● Requirement
For the records below, the count of lines that hold "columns" is required; give only that number.
BEGIN The records
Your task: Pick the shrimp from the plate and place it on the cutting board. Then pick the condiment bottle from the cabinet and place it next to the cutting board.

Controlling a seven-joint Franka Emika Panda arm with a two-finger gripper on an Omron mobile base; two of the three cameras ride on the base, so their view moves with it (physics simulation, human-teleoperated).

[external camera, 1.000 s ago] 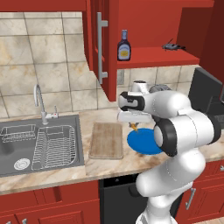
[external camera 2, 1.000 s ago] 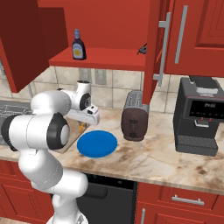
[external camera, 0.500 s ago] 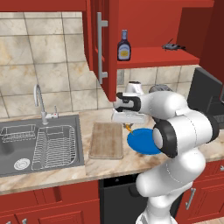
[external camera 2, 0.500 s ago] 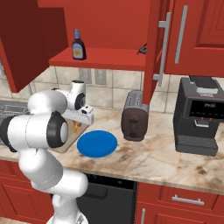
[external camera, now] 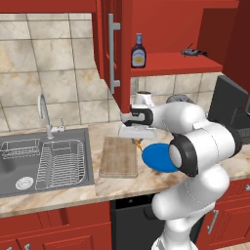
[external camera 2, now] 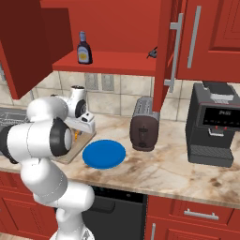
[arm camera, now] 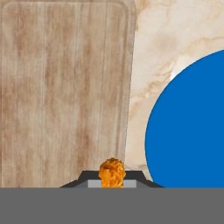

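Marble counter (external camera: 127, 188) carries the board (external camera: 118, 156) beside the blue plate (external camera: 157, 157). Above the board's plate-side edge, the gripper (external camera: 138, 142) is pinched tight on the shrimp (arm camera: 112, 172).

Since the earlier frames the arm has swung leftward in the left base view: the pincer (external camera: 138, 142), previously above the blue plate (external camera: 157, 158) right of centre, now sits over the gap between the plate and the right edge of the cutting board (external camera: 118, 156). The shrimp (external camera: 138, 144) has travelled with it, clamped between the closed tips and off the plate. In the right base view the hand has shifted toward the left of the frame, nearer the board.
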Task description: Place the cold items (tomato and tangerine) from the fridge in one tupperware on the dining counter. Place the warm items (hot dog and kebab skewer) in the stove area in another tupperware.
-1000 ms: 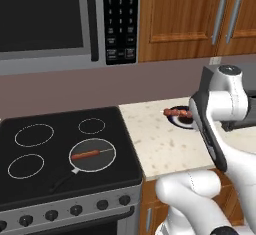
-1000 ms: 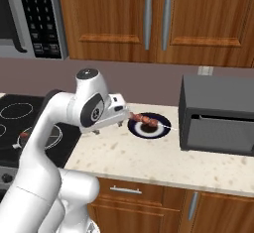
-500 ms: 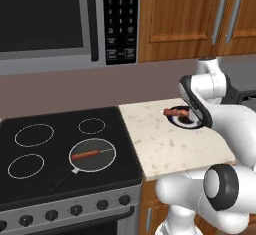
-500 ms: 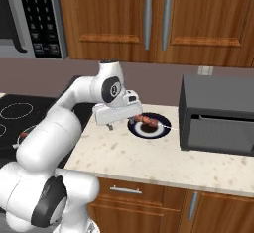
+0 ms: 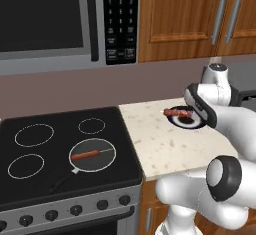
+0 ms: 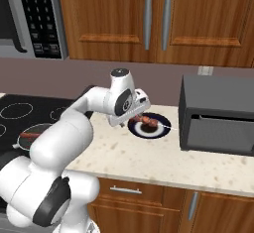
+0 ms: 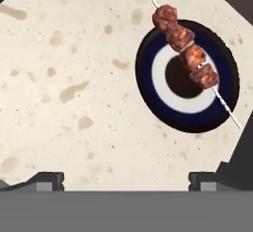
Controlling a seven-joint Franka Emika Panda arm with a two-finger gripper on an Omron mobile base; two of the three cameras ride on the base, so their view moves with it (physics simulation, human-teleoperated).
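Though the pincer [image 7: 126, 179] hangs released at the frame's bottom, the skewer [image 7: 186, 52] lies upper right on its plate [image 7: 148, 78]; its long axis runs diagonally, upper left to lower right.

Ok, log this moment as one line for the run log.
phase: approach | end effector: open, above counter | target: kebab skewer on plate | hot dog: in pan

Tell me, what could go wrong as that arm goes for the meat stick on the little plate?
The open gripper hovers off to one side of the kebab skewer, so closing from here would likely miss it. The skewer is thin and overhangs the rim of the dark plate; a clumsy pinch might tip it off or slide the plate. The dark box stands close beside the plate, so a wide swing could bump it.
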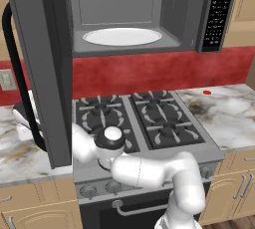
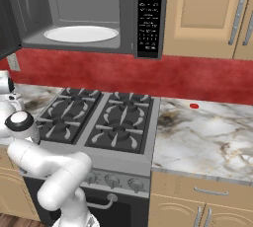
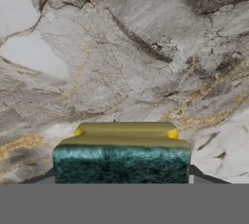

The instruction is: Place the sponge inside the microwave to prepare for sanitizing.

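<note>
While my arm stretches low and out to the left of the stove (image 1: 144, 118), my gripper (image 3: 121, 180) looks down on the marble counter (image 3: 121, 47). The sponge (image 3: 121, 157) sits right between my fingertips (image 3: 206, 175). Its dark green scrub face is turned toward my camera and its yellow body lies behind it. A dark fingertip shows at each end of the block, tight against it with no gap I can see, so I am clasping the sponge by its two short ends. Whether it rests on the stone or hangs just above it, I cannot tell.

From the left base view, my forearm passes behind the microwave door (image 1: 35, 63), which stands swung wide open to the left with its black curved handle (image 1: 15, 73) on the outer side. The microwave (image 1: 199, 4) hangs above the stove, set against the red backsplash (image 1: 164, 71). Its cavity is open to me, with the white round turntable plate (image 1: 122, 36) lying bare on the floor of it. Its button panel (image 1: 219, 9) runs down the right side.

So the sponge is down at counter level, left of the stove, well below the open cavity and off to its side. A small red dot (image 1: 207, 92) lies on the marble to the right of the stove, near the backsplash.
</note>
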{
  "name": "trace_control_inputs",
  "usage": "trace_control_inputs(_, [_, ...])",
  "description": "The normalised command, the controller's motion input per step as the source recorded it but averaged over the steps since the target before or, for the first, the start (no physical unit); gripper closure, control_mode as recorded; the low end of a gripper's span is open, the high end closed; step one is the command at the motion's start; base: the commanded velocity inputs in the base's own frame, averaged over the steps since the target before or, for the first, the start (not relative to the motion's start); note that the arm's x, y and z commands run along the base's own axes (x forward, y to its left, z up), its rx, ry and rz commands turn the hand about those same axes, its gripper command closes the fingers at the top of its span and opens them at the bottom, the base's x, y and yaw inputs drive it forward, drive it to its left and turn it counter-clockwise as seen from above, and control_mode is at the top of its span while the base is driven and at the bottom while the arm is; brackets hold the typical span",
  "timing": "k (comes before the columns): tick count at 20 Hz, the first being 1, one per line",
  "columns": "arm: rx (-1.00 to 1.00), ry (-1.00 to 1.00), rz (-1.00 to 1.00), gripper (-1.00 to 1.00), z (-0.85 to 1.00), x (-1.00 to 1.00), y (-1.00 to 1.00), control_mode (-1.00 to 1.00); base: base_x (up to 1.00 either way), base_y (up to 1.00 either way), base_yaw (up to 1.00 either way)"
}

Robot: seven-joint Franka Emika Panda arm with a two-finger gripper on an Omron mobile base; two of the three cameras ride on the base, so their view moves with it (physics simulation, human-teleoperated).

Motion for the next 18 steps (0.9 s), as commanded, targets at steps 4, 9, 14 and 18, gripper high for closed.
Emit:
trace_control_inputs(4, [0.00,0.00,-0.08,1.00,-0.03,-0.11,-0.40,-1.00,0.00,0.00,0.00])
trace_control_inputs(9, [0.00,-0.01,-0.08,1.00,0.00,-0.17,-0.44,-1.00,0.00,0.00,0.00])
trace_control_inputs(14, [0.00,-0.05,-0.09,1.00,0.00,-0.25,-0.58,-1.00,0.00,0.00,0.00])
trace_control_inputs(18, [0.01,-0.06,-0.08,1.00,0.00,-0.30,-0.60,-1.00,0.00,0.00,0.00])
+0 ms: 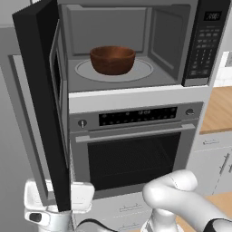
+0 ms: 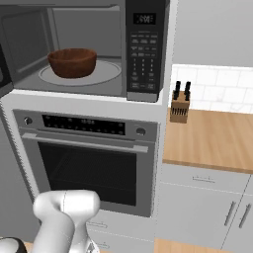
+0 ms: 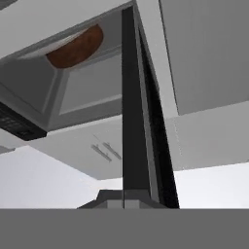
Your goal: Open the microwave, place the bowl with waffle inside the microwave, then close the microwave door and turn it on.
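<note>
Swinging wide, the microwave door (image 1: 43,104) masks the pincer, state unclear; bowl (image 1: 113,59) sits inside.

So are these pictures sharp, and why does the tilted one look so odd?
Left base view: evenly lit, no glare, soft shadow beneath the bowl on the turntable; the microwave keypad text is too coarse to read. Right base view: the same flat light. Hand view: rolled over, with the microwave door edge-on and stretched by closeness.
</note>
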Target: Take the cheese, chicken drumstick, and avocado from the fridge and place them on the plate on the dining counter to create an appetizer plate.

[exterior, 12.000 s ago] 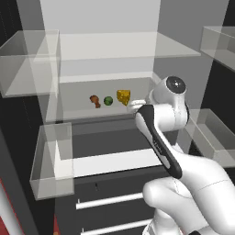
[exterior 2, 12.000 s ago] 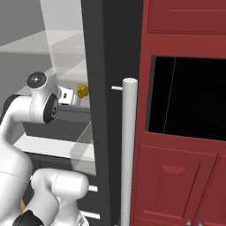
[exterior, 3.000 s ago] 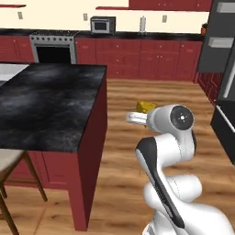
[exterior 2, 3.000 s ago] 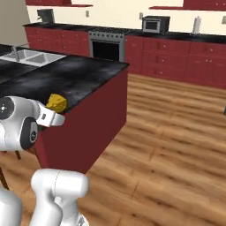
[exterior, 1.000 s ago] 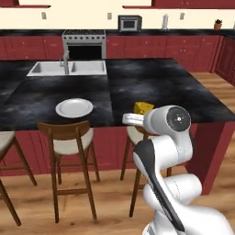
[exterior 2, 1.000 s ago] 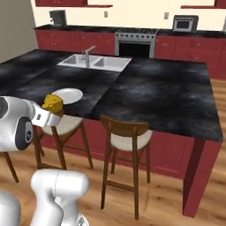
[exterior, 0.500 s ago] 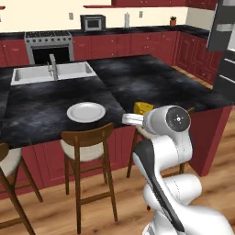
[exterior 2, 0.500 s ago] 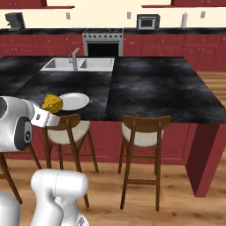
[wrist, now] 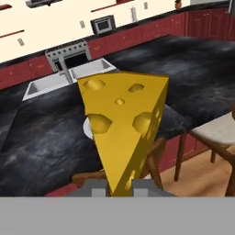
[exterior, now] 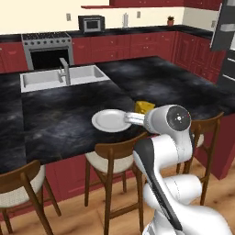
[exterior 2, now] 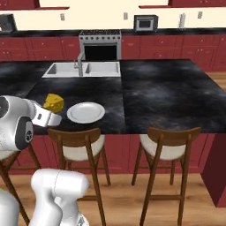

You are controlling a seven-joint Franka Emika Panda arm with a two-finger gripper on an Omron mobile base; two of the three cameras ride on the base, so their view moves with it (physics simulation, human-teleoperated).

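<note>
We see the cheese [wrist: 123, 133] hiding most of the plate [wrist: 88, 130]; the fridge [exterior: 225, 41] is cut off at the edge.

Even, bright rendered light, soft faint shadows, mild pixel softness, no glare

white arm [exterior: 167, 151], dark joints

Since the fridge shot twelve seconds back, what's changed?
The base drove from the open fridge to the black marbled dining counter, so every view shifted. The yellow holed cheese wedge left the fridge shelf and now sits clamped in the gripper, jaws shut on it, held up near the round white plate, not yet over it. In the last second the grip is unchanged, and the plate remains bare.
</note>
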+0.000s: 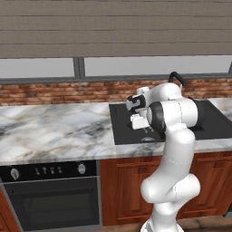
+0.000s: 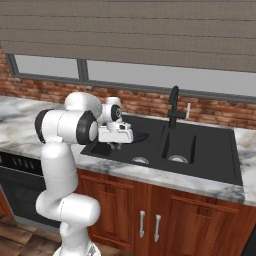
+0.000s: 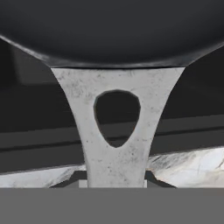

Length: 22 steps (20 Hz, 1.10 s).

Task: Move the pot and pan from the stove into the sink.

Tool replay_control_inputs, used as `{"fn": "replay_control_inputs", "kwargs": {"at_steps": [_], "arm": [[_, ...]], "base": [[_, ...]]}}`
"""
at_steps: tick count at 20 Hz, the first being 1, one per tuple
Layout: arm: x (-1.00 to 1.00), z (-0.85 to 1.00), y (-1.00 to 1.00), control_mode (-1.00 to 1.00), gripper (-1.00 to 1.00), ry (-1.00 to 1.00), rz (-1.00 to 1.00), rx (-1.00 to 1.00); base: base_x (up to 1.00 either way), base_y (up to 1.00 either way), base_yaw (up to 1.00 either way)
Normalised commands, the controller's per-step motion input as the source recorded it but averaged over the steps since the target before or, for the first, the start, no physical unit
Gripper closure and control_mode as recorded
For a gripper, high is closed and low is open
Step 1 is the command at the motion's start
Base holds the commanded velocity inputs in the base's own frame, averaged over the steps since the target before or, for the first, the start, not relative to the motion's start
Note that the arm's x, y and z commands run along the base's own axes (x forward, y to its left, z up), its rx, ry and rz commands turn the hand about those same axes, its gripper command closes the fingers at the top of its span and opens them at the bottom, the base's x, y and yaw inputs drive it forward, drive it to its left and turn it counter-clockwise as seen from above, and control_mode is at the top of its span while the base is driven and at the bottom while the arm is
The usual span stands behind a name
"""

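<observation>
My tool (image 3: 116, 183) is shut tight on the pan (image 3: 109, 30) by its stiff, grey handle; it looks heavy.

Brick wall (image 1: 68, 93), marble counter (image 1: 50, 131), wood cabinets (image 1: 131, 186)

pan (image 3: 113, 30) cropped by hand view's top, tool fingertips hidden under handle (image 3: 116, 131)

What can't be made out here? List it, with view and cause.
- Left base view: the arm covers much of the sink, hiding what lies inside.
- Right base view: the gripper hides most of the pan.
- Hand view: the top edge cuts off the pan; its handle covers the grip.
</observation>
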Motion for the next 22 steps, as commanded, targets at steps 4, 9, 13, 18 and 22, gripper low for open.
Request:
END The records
● Problem solution
2